10 minute read

Categories:
Tags:

Streaming is the primary mechanism to reduce memory requirements for processing large datasets. The approach is to view only a small window of data at a time, allowing data to stream through in manageable amounts matching the data window size to the amount of RAM available. A practical example is a file-upload, where multi-GBs file streams can be handled by MBs of server RAM. However, enforcing streaming in software code is prone to errors, and misuse or incompatible method implementations will lead to breaking stream semantics, and ultimately to OOM exceptions. This article focuses on streams within the context of file uploads, using the Http4s library for examples.

Collections versus Streams

Pragmatic programming moved complexity from projects to external libraries and frameworks. This allowed even small improvements in libraries to have over-sized benefit scaling proportionally to their popularity. However, this has the unintended consequence of developers never learning underlying concepts, both limiting their work within project implementations directly and through misusing or under-using available libraries. From personal observation, streams falls into this category, their performance benefits often passed-over until they are absolutely required by software to function correctly.

HTTP File Transfers

It is inappropriate to write ETLs assuming the entire dataset will fit into RAM. The OS will attempt to manage if given enough virtual memory, but it will be blind to program implementation details and unable to perform optimally. Beyond this, by not streaming data directly from source to destination the additional steps can inefficiently be required to copy data multiple times to different locations, noticeably decreasing throughput based on available I/O.

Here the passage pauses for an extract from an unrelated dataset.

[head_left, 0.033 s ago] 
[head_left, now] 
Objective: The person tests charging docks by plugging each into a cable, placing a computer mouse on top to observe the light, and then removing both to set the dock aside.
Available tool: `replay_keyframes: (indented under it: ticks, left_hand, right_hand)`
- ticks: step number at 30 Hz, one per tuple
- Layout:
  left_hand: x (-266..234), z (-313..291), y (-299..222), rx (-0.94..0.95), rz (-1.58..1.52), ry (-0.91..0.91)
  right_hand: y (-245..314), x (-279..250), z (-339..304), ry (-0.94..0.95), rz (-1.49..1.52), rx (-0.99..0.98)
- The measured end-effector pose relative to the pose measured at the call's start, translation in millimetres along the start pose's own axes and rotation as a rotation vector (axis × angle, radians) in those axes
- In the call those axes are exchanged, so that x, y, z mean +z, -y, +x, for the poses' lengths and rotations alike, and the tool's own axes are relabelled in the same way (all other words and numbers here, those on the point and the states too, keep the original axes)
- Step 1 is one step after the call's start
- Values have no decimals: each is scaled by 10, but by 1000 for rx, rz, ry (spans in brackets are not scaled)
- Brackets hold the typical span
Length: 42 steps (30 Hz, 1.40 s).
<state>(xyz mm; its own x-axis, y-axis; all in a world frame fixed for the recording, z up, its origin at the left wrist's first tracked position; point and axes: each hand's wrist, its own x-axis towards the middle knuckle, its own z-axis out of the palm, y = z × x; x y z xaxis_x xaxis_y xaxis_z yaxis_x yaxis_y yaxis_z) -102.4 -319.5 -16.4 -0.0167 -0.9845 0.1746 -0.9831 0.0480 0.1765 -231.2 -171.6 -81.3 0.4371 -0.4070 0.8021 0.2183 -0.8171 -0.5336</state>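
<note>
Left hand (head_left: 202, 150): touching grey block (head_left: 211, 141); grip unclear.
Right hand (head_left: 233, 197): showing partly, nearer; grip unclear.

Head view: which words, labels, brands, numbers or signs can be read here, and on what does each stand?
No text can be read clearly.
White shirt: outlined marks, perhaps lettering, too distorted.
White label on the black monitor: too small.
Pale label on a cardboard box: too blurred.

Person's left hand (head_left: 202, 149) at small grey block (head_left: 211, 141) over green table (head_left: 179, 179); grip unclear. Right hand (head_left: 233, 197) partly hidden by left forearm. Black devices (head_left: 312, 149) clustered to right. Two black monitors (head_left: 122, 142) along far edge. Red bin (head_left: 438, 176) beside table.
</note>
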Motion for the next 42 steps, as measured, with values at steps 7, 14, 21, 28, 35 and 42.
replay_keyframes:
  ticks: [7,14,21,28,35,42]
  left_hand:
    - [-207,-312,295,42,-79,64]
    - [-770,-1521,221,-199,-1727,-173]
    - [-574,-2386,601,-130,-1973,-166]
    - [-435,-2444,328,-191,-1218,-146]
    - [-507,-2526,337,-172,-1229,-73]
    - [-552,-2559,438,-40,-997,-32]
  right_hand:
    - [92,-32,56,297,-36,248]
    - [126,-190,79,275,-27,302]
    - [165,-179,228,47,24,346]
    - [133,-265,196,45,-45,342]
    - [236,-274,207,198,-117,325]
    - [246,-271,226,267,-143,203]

Intermediate Nodes and Proxies

When data is transferred from source to destination, any proxies buffering substantial amounts of data can cause performance degradation if using the wrong implementation. Proxies should use streams when possible, unless the buffering is serving an explicit purpose, such as increasing data durability, smoothing irregular network flow or providing batch/windowing.

File Uploads without Streams

A common scenario where streaming is required, rather than optional, is handling file uploads. An typical example encountered is to fully buffer a file upload within a proxy. In the following example, the user is allowed to upload a file within the Salesforce UI, with the destination of the file to be stored in SharePoint.

File Upload from Salesforce to SharePoint
File Upload from Salesforce to SharePoint

There are 3 different approaches to this:

  • File is uploaded to Salesforce, then copied to SharePoint
  • File is buffered in Salesforce memory, then copied to SharePoint
  • File streams to SharePoint, either directly or proxies through Salesforce servers

The first 2 are without streaming and suffer from transfers A and B being sequential rather than concurrent. The user must wait for B after A has completed. This also allows new modes of failure: what happens when B fails, will A have to be repeated? Will the user know B will fail before starting A?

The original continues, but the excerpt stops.